あがたさんのライブには、東京で過ごしていたときに何度も観る機会があったのに、その機会の多さゆえに油断して、結局、1度も観ることなく久留米に引っ越してしまった。

それなのに、馴染みのある小屋でライブを観られるなんて、なんて有り難いことだろう。この機会を作っていただいた、小屋のオーナーでありバンバンバザールのギター・ボーカルの福島さん、福岡を拠点に活動されているタケダ2000GTさんに感謝です。

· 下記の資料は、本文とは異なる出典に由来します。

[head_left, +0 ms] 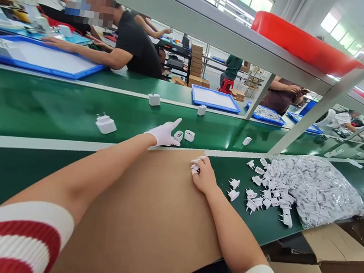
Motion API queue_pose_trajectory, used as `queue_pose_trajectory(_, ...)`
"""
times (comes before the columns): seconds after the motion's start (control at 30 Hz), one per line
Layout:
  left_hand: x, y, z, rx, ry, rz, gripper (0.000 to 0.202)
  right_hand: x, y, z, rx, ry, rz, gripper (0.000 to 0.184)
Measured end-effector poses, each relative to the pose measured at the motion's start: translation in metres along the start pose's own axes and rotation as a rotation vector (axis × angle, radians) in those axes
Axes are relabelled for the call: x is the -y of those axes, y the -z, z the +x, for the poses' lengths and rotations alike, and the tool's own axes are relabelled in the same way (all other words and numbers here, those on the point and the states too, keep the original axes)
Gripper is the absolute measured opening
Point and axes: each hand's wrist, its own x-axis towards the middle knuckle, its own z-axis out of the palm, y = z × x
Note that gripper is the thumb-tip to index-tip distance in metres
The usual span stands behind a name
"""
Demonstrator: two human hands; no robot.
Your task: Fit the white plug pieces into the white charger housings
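Observation:
My left hand (pixel 164 134), in a white glove, reaches over the near edge of the green belt. Its fingers are spread apart around a small white charger housing (pixel 178 136) with an open end; whether they touch it I cannot tell. Just right of it rests a second white housing (pixel 189 136). My right hand (pixel 204 174), with white covers on its fingertips, is closed over the brown cardboard (pixel 153 210). A white plug piece (pixel 195 169) shows partly between its fingers. Loose white plug pieces with pins (pixel 233 195) lie to its right.
A clear bag (pixel 327 194) full of plug pieces lies at right, above open cartons (pixel 345 256). More white chargers (pixel 106 124) stand on the green belt (pixel 36 105). A shelf post (pixel 322 116) slants at right; a red tray (pixel 302 42) sits overhead. A co-worker (pixel 137 43) sits across.

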Motion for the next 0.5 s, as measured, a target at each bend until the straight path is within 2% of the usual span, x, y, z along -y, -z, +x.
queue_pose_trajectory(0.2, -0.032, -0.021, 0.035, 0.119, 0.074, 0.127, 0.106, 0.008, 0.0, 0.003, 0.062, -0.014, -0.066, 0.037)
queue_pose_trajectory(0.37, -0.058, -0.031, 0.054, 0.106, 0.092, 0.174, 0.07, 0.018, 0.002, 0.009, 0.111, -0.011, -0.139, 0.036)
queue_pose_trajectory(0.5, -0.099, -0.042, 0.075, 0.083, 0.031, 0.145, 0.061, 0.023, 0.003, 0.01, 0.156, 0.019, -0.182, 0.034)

そして、ライブ。あがたさんが歌い始めたとたん、「嗚呼、“あの歌声”だ」という感動が沸き起こった。

大学の友だちに巣鴨庚申塚の共同玄関・台所・トイレの四畳半のアパートで聴かせてもらい、心奪われてしまった『永遠の遠国の歌』や、下北沢のロックバー『トラブルピーチ』で、マスターのNさんが朝方になるとかけていた『乙女の儚夢』や『噫無情(レ・ミゼラブル)』。“あの歌声”そのままなのだ。

ギターをジャカジャカ鳴らしながら歌う「サルビアの花」のなんとカッチョイイことか。生まれ故郷である北海道は留萌にまつわる歌の優しいくて切ないことよ。

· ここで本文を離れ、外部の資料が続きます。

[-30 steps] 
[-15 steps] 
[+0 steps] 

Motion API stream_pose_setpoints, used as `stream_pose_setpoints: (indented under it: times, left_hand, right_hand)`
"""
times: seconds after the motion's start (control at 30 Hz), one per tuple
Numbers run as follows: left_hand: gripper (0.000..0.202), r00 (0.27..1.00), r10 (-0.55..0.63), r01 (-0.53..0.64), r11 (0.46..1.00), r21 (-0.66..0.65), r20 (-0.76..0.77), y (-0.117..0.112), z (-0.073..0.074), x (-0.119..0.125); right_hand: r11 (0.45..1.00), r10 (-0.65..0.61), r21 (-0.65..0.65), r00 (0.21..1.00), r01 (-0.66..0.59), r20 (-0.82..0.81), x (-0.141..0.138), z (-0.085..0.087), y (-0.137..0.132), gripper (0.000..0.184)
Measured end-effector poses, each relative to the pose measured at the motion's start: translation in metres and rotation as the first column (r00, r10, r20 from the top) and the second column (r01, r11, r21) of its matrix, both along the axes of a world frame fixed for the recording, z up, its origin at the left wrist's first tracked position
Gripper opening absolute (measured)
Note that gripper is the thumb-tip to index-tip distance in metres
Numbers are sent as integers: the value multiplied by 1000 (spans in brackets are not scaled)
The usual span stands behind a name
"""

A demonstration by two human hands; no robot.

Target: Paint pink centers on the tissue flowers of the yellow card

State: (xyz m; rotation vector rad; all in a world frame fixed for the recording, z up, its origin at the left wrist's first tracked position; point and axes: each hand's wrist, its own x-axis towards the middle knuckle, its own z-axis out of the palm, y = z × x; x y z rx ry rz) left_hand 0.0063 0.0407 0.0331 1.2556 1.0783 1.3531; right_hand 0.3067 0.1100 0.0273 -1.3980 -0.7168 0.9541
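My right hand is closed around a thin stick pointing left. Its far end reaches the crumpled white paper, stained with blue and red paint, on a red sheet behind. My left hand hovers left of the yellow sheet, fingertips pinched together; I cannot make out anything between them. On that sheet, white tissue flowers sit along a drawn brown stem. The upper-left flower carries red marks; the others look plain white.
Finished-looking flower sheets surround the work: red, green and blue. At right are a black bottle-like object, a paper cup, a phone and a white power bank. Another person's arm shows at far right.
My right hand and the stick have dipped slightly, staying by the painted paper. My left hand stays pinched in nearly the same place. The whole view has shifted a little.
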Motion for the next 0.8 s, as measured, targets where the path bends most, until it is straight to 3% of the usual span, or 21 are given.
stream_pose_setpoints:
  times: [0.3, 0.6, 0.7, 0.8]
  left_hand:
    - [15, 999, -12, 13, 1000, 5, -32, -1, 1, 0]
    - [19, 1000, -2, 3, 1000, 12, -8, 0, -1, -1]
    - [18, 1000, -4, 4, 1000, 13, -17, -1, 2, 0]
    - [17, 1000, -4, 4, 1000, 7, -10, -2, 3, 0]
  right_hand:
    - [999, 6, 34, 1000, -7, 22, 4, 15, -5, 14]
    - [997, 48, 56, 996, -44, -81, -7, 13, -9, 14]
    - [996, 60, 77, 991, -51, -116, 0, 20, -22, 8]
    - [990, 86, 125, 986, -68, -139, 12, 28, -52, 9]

そして、大好きな曲「いとしの第六惑星」はピアノの弾き語り。ジーンと痺れながら聴き入っていると、「君の唇奪う 言葉しゃべるとこへ」という歌詞のところで涙腺のダムが崩壊しそうになった。それに続く歌詞は「熊本 南熊本 水前寺 竜田口……」と、熊本と大分を結ぶ豊肥本線の駅名を歌っているだけなのに、心が揺れてしまう。

お馴染みな曲だと、「最后のダンスステップ」は緑魔子さんのパートを、コール&レスポンスみたいにして客が歌って盛り上がった。あと、鈴木博文さんカバー「大寒町」も素敵だったなぁ。

そして、最後の曲「赤色エレジー」はステージを降りてマイクを通さない、まさに生声を歌われ、“あの歌声”がさらに染み入っれくる感動。

まるで、ギターを抱いた黒い(服着た)天使のようで、ライブ後、会場を出ると、あがたさんが立って待っておられて、「感動しました! 最高です!」と、言葉足らずならがらも思いを伝えることができて嬉しかった。握手していただいた、あがたさんの手は柔らかく、とっても優しかったです。

そんなことを、煤けた匂いのする「トラブルピーチ」で、今日もいいことなかったと、しょんぼりしてあがた森魚を聴いていた、20代の僕に教えてあげたい。